**TO DO**
Return a copy of every line in the data below that contains "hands".
COLLECTED MATERIAL Start Marker
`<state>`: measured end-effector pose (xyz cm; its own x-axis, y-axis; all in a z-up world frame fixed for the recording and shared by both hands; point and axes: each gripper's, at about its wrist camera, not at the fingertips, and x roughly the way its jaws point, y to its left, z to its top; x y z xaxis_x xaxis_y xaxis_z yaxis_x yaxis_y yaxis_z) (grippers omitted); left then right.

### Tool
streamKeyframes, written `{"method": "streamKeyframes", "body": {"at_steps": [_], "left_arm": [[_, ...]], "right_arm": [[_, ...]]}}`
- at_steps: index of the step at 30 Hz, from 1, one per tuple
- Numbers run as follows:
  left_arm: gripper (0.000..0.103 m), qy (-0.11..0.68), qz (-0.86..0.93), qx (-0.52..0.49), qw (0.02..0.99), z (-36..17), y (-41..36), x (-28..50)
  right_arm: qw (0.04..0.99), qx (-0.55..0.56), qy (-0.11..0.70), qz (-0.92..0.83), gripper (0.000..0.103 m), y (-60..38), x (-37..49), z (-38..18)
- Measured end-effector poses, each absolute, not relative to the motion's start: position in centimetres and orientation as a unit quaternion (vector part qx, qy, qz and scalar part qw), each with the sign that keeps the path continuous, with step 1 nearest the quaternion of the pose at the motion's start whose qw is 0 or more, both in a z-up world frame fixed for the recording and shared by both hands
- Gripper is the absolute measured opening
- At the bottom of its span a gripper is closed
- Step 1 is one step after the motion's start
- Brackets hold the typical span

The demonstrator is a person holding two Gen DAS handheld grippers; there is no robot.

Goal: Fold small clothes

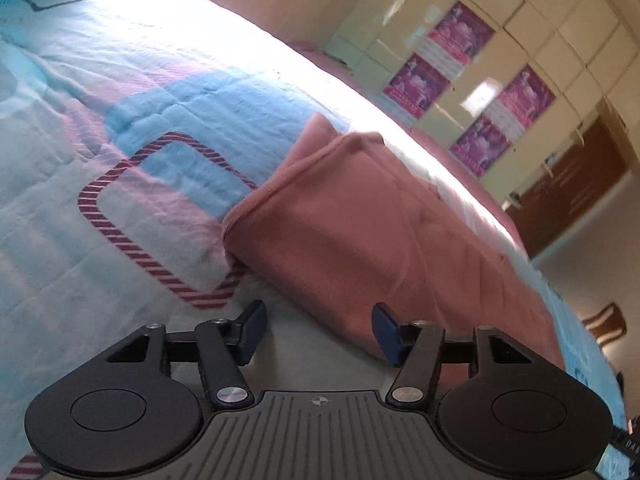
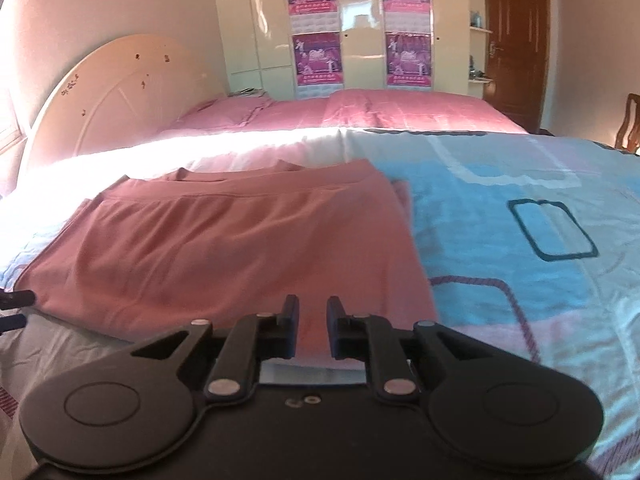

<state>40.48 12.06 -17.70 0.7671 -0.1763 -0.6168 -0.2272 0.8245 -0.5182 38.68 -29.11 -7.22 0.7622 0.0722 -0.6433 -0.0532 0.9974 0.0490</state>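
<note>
A dusty-pink garment (image 1: 360, 224) lies folded on the blue and white quilt (image 1: 132, 92). In the left wrist view my left gripper (image 1: 318, 330) is open, its fingers held just short of the garment's near edge, with nothing between them. In the right wrist view the same garment (image 2: 224, 240) lies flat, folded over with its waistband toward the far side. My right gripper (image 2: 313, 324) is over the garment's near edge with a narrow gap between its fingers. Pink cloth shows in that gap; whether the cloth is pinched is not visible.
The quilt (image 2: 520, 216) spreads to the right with red and dark square patterns. A pink bedspread (image 2: 360, 116) and a cream headboard (image 2: 116, 92) lie beyond. A wardrobe with purple posters (image 2: 316, 24), a brown door (image 2: 516, 40) and a chair (image 2: 628, 124) stand behind.
</note>
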Motion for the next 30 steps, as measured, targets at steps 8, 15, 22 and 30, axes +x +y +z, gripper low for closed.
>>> {"method": "streamKeyframes", "body": {"at_steps": [8,15,22,30], "left_arm": [[0.058,0.308,0.026,-0.37,0.876,-18.8,13.8,42.9],[0.056,0.28,0.034,-0.431,0.857,-20.2,14.9,46.2],[0.01,0.28,0.04,-0.464,0.839,-22.2,15.4,49.6],[0.009,0.264,0.043,-0.439,0.858,-21.7,15.1,49.7]], "right_arm": [[0.934,0.041,0.351,0.057,0.01,-26.9,42.2,-7.7],[0.927,0.058,0.354,0.109,0.006,-22.5,46.2,-8.1],[0.917,0.046,0.373,0.136,0.006,-18.6,48.7,-8.8],[0.906,0.02,0.402,0.133,0.001,-16.3,50.5,-10.7]]}}
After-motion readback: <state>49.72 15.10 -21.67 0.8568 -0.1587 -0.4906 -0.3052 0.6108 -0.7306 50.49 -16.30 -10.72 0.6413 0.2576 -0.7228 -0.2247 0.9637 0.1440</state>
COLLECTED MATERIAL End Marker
**RESULT OF THE EXERCISE**
`<state>`: measured end-effector pose (xyz cm; its own x-axis, y-axis; all in a z-up world frame fixed for the recording and shared by both hands; point and axes: each gripper's, at about its wrist camera, not at the fingertips, and x roughly the way its jaws point, y to its left, z to its top; x y z xaxis_x xaxis_y xaxis_z yaxis_x yaxis_y yaxis_z) (grippers omitted); left then right.
- Measured end-effector poses, each absolute, not relative to the motion's start: position in centimetres and orientation as a unit quaternion (vector part qx, qy, qz and scalar part qw), each with the sign that keeps the path continuous, with step 1 nearest the quaternion of the pose at the motion's start whose qw is 0 or more, both in a z-up world frame fixed for the recording and shared by both hands

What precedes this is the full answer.